Justo cuando estaban a punto de marcharse, un chiquillo apareció por un serpenteante sendero de perfecto trazado que llevaba a la terraza desde un lugar oculto tras un muro de cipreses y de arbustos cubiertos de matojos. El muchacho era poseedor de una impactante belleza. Tenía un rostro ancho enmarcado por unos rizos rubios y unos ojos marrones oscuros relucientes como perlas. El pequeño pareció sorprendido al verles, pero reconoció a Lattarullo, al que saludó educadamente.
– Este es Nero -dijo el márchese -. ¿No les parece bello? -Thomas y Jack se miraron, aunque no alteraron un ápice la expresión de sus rostros-. Me hace algunos recados. Intento ayudar a la comunidad. Soy un hombre afortunado. Y rico. No tengo hijos ni hijas en los que gastar mi fortuna. Éstos son tiempos difíciles. La guerra no sólo tiene lugar en el campo de batalla, sino a diario en todos los pueblos, aldeas y ciudades de Italia. Es una guerra de supervivencia. Nero no morirá de hambre, ¿a que no, mi pequeño? -Despeinó al chiquillo afectuosamente. Cuando Nero sonrió, vieron que le faltaban los dos dientes delanteros.
– Qué tipo tan extraño -comentó Thomas mientras se alejaban de la propiedad en el coche.
– ¡Recados, cómo no! -se mofó Jack en inglés para que el carabiniere no pudiera comprenderle. Miró a Thomas y arqueó una ceja-. Nero es un chiquillo de una belleza extraordinaria. No es frecuente ver ese color de pelo aquí, en el sur.
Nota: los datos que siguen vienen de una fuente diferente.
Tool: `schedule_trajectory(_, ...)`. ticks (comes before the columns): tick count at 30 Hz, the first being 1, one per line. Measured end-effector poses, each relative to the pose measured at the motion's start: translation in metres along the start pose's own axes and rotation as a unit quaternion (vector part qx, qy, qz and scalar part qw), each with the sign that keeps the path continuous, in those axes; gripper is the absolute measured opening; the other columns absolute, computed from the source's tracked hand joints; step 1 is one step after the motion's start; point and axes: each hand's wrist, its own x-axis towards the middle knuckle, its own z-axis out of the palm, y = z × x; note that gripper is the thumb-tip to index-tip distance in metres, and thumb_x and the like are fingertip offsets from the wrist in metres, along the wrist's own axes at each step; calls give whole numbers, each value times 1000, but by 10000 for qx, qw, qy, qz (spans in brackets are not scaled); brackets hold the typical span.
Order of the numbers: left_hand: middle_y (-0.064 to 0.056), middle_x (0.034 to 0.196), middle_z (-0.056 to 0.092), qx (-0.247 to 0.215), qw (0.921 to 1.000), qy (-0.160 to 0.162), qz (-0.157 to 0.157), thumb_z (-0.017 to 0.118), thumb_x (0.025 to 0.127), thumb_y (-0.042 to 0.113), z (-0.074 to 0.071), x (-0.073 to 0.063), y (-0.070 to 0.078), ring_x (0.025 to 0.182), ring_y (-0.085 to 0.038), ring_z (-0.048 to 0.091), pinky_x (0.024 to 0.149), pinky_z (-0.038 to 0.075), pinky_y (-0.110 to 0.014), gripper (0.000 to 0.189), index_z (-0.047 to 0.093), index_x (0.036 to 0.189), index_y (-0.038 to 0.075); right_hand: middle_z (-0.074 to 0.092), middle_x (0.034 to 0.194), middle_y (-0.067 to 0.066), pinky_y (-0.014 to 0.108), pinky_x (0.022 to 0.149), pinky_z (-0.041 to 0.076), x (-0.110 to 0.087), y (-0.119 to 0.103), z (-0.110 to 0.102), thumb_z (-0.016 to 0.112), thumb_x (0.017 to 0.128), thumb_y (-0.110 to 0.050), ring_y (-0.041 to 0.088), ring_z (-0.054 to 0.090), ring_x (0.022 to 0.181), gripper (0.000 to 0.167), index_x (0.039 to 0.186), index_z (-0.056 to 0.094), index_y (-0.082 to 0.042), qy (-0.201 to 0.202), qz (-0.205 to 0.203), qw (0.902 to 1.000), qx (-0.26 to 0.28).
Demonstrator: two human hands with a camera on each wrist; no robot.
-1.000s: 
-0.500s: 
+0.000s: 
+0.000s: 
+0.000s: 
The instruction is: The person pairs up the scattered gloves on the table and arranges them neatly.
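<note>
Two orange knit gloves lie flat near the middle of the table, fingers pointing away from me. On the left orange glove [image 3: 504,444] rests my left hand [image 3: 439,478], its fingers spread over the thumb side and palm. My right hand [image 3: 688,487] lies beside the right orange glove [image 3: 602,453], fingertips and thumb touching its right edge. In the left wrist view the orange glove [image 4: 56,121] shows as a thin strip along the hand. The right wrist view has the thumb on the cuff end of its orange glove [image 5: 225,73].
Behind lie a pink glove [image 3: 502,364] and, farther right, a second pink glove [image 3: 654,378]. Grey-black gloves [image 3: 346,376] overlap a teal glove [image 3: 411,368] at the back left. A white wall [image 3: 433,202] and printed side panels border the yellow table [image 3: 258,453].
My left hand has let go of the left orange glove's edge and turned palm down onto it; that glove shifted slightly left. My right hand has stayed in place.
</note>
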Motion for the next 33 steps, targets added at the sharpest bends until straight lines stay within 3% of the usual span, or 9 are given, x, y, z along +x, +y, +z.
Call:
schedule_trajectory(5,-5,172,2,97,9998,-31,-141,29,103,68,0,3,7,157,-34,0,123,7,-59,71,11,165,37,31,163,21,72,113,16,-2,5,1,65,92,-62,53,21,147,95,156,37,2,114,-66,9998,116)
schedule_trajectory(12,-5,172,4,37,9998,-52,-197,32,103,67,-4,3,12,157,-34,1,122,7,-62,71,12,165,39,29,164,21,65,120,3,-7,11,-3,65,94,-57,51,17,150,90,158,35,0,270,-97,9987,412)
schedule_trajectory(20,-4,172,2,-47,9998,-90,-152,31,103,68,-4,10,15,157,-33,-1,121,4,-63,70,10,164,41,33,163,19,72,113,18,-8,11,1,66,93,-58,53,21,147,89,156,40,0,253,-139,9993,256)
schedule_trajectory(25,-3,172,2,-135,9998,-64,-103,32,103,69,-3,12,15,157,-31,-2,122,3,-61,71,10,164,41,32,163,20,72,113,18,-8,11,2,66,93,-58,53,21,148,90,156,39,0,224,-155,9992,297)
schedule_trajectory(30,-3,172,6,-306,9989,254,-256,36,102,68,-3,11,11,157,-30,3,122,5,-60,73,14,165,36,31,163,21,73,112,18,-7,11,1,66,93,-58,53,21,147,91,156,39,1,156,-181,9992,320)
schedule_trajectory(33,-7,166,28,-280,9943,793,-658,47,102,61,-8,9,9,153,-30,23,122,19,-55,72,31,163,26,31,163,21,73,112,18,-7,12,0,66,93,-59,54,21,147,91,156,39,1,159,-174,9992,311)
– Ese hombre no es trigo limpio -dijo Thomas, rascándose la cabeza-. No quiero ni pensar en lo que andaría metido en Oxford. ¡Los días más felices de su vida! ¡Ya, claro! ¿A qué demonios hemos venido? ¿A tomar una taza de té? ¿A que nos matara de aburrimiento con las tonterías que nos ha contado sobre su familia y sobre las estrellas?
Jack meneó la cabeza.
– No lo sé. Me tiene totalmente desconcertado.
– Deja que te diga una cosa. Tenía un buen motivo para invitarnos a venir hoy y, te diré más: de un modo u otro hemos satisfecho sus expectativas.
Las sombras se alargaban y el olor a pino impregnaba el aire de la tarde. Los vecinos de Incantellaria salían de sus casas para congregarse delante de la pequeña capilla de San Pasquale. Reinaba cierta expectación. Thomas esperaba justo delante de la farmacia, tal y como Immacolata le había indicado, y aguardaba a Valentina con creciente aprensión. Reparó en que la mayoría de los lugareños llevaban pequeñas velas que parpadeaban fantasmagóricamente en la luz menguante del atardecer. Un mugriento jorobado entraba y salía de la multitud como un resuelto escarabajo pelotero mientras los presentes le tocaban la espalda para invocar la buena suerte. Thomas jamás había presenciado una escena semejante y estaba intrigado. Por fin la multitud pareció hacerse a un lado y Valentina flotó hacia él con su andar danzarín. Llevaba un sencillo vestido negro con flores blancas y se había recogido el pelo, decorándolo con margaritas. Sonrió a Thomas, cuyo corazón se desbocó, pues la de Valentina era una expresión cálida e íntima. Era como si ya se hubieran declarado los sentimientos que se profesaban, como si llevaran largo tiempo siendo amantes.